### Your assignment
Images excepted, the data below must be repeated exactly.

****************

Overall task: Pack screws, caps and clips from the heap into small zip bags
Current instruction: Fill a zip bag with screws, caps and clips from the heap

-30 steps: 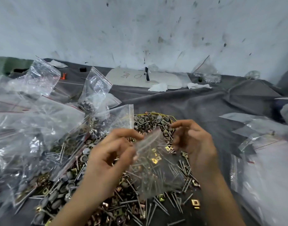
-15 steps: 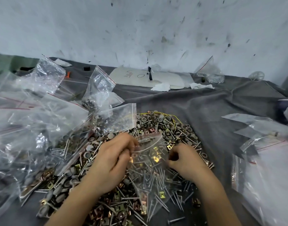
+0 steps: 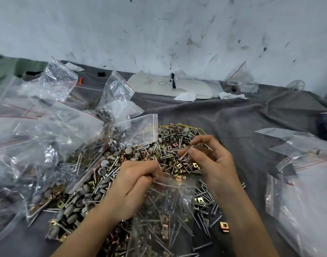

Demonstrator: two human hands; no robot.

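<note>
A heap (image 3: pixel 164 145) of grey screws, grey round caps and brass clips lies on the dark cloth in front of me. My left hand (image 3: pixel 133 188) pinches the top edge of a small clear zip bag (image 3: pixel 164 216) that hangs over the heap's near side; screws and clips show through it. My right hand (image 3: pixel 212 162) hovers over the heap's right part and pinches a thin screw (image 3: pixel 185 153) between thumb and fingers, just above and to the right of the bag's mouth.
Filled and empty zip bags (image 3: pixel 47 138) pile up at the left, one standing upright (image 3: pixel 116 95). More clear bags (image 3: pixel 305 179) lie at the right. A white board (image 3: pixel 170 86), tissues and a bag of small parts (image 3: pixel 242 84) sit by the back wall.
My left hand lowered the bag onto the heap's near side. My right hand dipped into the heap, then lifted up and to the right with a screw pinched in it.
</note>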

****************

### Output for this exercise
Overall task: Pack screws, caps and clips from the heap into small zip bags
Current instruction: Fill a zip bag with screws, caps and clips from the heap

-30 steps: 
-15 steps: 
+0 steps: 

Demonstrator: two human hands; no robot.

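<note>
A heap (image 3: pixel 164 145) of grey screws, grey round caps and brass clips lies on the dark cloth in front of me. My left hand (image 3: pixel 133 188) pinches the top edge of a small clear zip bag (image 3: pixel 164 216) that hangs over the heap's near side; screws and clips show through it. My right hand (image 3: pixel 212 162) hovers over the heap's right part and pinches a thin screw (image 3: pixel 185 153) between thumb and fingers, just above and to the right of the bag's mouth.
Filled and empty zip bags (image 3: pixel 47 138) pile up at the left, one standing upright (image 3: pixel 116 95). More clear bags (image 3: pixel 305 179) lie at the right. A white board (image 3: pixel 170 86), tissues and a bag of small parts (image 3: pixel 242 84) sit by the back wall.
My left hand lowered the bag onto the heap's near side. My right hand dipped into the heap, then lifted up and to the right with a screw pinched in it.
</note>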

Nothing further is required by the exercise.